Venice is notable for its narrow streets and human scale. So much of what's charming about the city is at eye level and rich in intimate details. That said, though, there is a great deal of large-scale grandeur as well - and it stands out so much as it contrasts with the close horizons of the rest of the city.
Having spent much of its history as one of the richest cities in the world, Venice has more than its share of monuments, grand palaces and flamboyant churches. But because everything is so closely packed, you often can't get far enough back to get the full impression of some of the buildings. You end up craning your neck a lot to get a sense of the scale of, say, a nearby church:
You can sometimes catch a glimpse of something monumental at the end of a street:
Or, while crossing a bridge, you might have enough space to see at least part of a large piece of modern art:
Perhaps this tightness of vista, even in the comparatively spacious Piazza San Marco, is what makes the basilica front so chaotically busy and overly dense with marble and details:
(San Marco's inspiration and rival, Istanbul's Hagia Sophia is, by comparison, set back on its own in a large open area, and seems much less fussy.)
But the best vistas are across the larger bodies of water. The long quay at the south end of the island offers a great view of the slightly insane 19th-century factory-turned-luxury-hotel Molino Stucky.
(The Stucky seems to me more like an upstate New York industrialist's version of Italy than an actual building in Venice - but maybe that's just me getting my references backwards?)
If looking across the water is good for vistas, then getting on the water is better. One evening we decided to take the "Vaporetto" (the public water bus) around Venice and along the Grand Canal. We had hoped to do this at dusk but had trouble finding a place to buy tickets, so it was fully night-time by the time we started out. I managed to figure out the low light / long exposure settings for my camera - although long exposures are difficult to take from a moving boat!
It turns out we had taken the wrong boat - instead of going up the canal, it circled out into the industrial dockyards and eventually deposited us by a carpark, where we had to wait about twenty minutes for the next boat.
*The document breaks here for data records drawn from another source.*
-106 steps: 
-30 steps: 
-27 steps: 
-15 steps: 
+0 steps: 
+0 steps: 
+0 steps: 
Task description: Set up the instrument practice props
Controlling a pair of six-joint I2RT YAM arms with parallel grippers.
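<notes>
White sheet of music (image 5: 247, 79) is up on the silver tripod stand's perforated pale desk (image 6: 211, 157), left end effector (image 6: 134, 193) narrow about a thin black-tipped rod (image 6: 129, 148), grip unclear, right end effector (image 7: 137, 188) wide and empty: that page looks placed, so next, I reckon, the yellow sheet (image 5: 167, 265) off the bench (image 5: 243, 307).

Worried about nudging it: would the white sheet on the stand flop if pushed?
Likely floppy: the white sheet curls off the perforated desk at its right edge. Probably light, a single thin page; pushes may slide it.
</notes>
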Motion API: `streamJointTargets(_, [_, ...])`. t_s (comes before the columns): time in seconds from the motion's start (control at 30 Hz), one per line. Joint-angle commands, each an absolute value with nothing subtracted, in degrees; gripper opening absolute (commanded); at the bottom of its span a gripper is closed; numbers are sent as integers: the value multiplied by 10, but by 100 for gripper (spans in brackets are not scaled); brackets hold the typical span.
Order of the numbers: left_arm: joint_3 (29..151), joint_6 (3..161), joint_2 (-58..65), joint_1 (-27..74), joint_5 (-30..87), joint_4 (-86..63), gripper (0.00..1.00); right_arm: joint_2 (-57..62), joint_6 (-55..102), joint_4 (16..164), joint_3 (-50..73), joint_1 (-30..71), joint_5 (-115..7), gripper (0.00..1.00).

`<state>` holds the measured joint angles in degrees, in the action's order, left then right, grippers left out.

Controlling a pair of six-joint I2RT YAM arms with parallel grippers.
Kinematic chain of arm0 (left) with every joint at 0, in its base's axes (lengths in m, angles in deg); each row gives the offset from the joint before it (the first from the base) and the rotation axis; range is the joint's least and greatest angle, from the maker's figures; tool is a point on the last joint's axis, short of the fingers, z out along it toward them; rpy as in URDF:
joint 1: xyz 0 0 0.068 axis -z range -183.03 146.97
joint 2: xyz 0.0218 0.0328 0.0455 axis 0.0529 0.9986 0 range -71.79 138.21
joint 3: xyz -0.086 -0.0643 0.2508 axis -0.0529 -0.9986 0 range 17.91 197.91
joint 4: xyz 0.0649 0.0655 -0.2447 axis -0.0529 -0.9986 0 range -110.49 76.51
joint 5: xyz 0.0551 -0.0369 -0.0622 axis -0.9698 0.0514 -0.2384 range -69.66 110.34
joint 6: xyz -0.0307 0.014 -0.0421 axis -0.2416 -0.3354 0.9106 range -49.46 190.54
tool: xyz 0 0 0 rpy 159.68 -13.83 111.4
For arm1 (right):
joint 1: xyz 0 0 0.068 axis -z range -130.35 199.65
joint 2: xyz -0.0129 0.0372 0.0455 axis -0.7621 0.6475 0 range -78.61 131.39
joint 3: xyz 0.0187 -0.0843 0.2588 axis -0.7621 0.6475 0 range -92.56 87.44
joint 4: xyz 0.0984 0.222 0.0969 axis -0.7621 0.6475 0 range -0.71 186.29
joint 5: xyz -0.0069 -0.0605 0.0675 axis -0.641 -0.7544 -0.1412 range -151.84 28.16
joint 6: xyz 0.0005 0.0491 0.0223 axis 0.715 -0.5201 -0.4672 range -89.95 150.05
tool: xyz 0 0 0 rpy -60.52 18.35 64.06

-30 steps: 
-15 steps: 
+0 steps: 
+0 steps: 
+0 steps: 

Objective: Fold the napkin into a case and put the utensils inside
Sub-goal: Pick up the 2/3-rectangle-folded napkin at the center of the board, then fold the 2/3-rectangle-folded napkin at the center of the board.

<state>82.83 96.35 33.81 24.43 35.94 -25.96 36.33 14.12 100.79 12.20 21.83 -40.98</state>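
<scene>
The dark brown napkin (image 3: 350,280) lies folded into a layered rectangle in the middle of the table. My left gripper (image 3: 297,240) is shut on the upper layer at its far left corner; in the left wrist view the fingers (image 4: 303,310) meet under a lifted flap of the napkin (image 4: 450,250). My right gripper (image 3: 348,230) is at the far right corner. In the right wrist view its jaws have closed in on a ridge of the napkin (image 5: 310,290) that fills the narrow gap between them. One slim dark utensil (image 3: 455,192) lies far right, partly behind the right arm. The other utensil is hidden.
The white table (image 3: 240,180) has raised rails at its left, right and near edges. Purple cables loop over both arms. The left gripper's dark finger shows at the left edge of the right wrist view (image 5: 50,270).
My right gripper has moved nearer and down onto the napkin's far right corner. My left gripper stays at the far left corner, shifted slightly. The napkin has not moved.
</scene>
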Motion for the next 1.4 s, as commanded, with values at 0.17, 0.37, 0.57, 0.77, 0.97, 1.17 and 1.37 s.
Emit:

This gave us a grand view of a futuristic-looking transport station:
We also had a great view of the giant new ocean liner, the Regal Princess. A third of a kilometre long, with 19 decks, and displacing 142,000 tons, it is perhaps the largest single object in the entire city. We had seen it buzz the Piazza San Marco earlier and now here it was at rest, all lit up. It was a Friday night so we could see the multicolored lights of the onboard disco flashing into the dark. I tried many different camera settings, but all those bright lights are tricky to shoot in the dark:
The proper vaporetto finally came and we rode it along the south side of the city and then towards the Grand Canal. The dark night was punctuated by the brightly lit fronts of several giant neoclassical churches. First was Il Redentore, one of the high points of Palladio's career.
Next was the iconic Church of San Giorgio Maggior, also by Palladio, and quite similar in the geometrical rationality of its front.
We had spent the earlier part of our time in Venice looking at things through the eyes of John Ruskin. I wondered what he thought of these neoclassical giants towering above his beloved Gothic city?
[It is] impossible to conceive a design more gross, more barbarous, more childish in conception, more servile in plagiarism, more insipid in result, more contemptible under every point of rational regard.
We turned the corner past San Marco and passed close by Santa Maria della Salute. This building was inspired by Palladio's work, but built several decades later, in the middle of the Baroque era, with its oversize features and obsessive decoration - and all those statues! I found myself agreeing a bit with Ruskin - everything about this seems to be a bit much.
It turns out that Ruskin is somewhat more charitable about this church - in his own way:
An architect trained in the worst schools, and utterly devoid of all meaning or purpose in his work may yet have such natural gift of massing and grouping as will render all his structures effective when seen from a distance: such a gift is very general with the late Italian builders, so that many of the most contemptible edifices in the country have good stage effect so long as we do not approach them.
I do find it interesting how Venice, which is one of the few major cities in Italy to have been founded after the classical period, and so with no original antiquities of its own, has turned to outsize neoclassicism for many of its grandest buildings.
Our vaporetto went up the Grand Canal, which at night is a rather sad sight: it's clear from the very rare scattered lights that many of the large palatial buildings alongside the canal are empty. I gather that this is mainly because, like in so many places like Manhattan and London, the most expensive real estate is now owned as investments by the super-wealthy who rarely if ever actually live there.
Then we got off the boat and back into the narrow streets with their short viewpoints.